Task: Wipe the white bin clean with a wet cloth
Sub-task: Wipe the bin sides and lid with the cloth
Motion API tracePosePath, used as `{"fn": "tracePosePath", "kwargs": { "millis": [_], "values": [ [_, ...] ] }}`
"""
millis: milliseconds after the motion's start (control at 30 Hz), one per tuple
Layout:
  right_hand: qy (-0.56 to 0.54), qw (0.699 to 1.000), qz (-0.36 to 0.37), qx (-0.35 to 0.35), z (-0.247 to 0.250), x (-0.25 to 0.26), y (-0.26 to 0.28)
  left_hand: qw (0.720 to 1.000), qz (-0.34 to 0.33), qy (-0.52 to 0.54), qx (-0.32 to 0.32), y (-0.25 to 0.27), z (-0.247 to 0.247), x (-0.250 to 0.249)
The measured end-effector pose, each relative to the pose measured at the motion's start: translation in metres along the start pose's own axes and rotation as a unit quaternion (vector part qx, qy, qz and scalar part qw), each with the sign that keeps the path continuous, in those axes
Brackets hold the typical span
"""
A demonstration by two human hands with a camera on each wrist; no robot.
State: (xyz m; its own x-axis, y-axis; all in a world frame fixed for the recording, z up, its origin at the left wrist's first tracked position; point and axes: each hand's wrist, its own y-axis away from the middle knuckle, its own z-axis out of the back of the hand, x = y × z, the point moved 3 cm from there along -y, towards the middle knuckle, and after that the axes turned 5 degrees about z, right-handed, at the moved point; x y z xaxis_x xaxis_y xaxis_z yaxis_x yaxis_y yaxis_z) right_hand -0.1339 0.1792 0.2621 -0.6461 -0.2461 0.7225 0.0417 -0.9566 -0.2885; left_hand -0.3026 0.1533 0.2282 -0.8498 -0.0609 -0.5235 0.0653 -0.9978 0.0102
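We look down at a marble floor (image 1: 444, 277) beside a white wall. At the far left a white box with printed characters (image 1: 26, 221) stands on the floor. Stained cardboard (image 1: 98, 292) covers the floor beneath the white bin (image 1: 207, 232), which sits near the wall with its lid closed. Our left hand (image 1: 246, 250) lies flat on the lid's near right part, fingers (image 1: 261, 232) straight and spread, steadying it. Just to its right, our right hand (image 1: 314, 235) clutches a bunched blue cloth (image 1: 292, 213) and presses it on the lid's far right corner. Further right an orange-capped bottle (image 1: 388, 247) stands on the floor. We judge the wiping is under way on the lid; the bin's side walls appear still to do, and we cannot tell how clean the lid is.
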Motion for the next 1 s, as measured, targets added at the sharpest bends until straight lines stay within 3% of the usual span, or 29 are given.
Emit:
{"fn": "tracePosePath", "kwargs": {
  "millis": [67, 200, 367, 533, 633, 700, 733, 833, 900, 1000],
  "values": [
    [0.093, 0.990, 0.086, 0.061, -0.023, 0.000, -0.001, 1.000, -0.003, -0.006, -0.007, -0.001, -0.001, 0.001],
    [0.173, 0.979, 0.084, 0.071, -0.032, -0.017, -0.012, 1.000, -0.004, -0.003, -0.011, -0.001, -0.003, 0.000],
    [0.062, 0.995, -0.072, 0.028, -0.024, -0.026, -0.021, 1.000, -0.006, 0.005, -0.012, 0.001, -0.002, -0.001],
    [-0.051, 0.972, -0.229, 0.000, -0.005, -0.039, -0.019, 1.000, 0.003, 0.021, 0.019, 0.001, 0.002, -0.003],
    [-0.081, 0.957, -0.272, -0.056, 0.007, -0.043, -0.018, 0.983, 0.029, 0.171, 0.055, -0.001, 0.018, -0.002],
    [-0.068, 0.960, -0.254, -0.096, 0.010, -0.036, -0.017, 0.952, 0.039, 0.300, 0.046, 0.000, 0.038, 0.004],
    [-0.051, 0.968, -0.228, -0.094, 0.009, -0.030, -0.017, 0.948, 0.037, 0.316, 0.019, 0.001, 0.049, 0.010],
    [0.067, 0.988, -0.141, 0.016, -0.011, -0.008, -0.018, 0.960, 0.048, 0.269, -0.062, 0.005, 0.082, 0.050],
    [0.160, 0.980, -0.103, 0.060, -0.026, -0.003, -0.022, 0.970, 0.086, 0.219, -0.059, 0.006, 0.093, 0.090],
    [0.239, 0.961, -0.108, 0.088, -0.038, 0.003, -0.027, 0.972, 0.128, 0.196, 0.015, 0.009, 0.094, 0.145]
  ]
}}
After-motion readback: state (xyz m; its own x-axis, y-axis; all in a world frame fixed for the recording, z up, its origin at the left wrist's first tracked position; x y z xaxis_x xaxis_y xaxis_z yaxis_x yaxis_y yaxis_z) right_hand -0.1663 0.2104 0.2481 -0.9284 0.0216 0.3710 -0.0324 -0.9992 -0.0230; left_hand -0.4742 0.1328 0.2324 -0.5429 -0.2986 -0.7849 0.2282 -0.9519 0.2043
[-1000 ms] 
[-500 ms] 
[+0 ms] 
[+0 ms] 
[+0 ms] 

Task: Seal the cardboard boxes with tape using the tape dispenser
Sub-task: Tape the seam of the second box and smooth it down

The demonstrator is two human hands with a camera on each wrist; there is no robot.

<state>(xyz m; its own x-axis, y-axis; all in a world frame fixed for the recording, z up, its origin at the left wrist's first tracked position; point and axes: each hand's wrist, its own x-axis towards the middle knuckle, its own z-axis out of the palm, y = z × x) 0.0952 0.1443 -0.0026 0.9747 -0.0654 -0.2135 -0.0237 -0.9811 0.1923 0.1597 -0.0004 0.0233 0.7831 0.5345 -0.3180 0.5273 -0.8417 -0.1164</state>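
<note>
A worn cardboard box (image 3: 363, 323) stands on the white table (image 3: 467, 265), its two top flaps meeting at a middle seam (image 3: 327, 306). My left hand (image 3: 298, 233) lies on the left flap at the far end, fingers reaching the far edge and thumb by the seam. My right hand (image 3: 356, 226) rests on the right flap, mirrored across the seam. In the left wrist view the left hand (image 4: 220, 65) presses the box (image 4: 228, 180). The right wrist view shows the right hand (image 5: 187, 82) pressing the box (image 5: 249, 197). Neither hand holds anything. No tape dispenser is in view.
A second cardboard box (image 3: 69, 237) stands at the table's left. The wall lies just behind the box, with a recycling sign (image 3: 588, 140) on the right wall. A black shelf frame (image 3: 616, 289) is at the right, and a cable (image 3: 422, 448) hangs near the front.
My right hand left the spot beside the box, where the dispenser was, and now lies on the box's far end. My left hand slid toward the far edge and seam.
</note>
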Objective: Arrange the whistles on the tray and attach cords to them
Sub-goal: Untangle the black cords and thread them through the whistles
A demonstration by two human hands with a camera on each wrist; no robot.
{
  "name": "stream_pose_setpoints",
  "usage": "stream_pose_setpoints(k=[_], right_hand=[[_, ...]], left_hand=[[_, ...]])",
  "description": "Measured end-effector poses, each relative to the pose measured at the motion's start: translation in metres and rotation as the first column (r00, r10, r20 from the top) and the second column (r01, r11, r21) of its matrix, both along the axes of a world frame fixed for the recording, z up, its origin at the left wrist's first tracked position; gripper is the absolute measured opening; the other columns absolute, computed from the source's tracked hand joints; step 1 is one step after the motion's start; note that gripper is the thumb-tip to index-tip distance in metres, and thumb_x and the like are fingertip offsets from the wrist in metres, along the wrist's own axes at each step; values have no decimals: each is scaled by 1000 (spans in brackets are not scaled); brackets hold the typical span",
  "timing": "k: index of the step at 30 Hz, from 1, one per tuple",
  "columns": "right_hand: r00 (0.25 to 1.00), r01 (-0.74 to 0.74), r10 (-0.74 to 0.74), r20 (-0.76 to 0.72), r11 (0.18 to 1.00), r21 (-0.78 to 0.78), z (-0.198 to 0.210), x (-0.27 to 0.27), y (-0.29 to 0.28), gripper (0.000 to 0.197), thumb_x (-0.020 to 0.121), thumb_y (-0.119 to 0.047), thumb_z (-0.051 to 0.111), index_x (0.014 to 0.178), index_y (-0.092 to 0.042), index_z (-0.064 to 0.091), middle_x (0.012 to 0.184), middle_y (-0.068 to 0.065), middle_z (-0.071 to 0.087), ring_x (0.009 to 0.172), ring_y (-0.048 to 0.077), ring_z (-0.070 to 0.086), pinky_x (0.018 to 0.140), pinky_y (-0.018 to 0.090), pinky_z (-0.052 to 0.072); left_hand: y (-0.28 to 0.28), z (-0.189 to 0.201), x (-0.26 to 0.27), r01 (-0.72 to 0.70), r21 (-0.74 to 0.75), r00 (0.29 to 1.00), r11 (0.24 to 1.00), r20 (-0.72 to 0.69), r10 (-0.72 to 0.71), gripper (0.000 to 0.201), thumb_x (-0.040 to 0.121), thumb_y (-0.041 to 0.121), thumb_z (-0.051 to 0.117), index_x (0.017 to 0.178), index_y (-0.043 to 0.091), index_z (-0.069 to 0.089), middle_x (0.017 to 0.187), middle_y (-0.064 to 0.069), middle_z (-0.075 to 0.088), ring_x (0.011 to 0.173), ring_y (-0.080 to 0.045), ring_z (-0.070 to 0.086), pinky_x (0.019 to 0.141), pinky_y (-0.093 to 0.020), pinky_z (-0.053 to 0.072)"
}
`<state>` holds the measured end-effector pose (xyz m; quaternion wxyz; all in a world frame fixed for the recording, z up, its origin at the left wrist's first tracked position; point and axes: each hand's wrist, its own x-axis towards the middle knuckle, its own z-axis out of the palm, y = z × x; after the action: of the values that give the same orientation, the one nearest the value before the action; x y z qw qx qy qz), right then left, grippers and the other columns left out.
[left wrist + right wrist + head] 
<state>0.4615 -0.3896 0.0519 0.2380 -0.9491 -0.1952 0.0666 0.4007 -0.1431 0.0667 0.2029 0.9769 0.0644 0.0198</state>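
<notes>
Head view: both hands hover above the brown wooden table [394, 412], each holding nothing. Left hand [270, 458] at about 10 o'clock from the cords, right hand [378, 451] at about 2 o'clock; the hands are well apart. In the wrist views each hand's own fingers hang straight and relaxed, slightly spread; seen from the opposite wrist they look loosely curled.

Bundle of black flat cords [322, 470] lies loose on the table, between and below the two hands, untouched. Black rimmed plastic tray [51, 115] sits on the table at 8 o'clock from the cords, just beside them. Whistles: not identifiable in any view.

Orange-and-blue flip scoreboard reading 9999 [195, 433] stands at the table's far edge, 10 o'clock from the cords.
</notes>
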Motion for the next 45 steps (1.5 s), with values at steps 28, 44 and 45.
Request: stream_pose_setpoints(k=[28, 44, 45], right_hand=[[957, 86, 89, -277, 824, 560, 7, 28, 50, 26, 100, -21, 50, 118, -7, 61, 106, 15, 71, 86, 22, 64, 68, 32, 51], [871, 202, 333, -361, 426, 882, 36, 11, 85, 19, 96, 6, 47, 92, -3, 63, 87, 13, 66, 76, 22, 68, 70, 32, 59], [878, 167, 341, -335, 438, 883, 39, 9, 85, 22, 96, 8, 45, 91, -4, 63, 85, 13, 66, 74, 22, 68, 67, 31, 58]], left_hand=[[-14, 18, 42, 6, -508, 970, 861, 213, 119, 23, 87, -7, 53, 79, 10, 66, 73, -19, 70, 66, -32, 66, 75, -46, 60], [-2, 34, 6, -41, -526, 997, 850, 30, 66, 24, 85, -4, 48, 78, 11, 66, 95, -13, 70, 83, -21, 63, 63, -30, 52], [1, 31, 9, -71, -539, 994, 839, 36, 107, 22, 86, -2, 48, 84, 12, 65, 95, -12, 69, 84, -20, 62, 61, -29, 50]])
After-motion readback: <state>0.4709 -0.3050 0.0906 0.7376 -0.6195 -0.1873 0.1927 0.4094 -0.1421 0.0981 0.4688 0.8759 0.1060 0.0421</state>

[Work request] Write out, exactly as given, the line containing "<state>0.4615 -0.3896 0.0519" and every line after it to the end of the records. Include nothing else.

[Response to the task]
<state>0.4615 -0.3896 0.0519 0.2380 -0.9491 -0.1952 0.0666 0.4007 -0.1431 0.0667 0.2029 0.9769 0.0644 0.0198</state>
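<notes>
Head view: both hands hover above the brown wooden table [394, 412], each holding nothing. Left hand [270, 458] at about 10 o'clock from the cords, right hand [378, 451] at about 2 o'clock; the hands are well apart. In the wrist views each hand's own fingers hang straight and relaxed, slightly spread; seen from the opposite wrist they look loosely curled.

Bundle of black flat cords [322, 470] lies loose on the table, between and below the two hands, untouched. Black rimmed plastic tray [51, 115] sits on the table at 8 o'clock from the cords, just beside them. Whistles: not identifiable in any view.

Orange-and-blue flip scoreboard reading 9999 [195, 433] stands at the table's far edge, 10 o'clock from the cords.
</notes>
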Motion for the next 45 steps (1.5 s), with values at steps 28, 44 and 45.
Request: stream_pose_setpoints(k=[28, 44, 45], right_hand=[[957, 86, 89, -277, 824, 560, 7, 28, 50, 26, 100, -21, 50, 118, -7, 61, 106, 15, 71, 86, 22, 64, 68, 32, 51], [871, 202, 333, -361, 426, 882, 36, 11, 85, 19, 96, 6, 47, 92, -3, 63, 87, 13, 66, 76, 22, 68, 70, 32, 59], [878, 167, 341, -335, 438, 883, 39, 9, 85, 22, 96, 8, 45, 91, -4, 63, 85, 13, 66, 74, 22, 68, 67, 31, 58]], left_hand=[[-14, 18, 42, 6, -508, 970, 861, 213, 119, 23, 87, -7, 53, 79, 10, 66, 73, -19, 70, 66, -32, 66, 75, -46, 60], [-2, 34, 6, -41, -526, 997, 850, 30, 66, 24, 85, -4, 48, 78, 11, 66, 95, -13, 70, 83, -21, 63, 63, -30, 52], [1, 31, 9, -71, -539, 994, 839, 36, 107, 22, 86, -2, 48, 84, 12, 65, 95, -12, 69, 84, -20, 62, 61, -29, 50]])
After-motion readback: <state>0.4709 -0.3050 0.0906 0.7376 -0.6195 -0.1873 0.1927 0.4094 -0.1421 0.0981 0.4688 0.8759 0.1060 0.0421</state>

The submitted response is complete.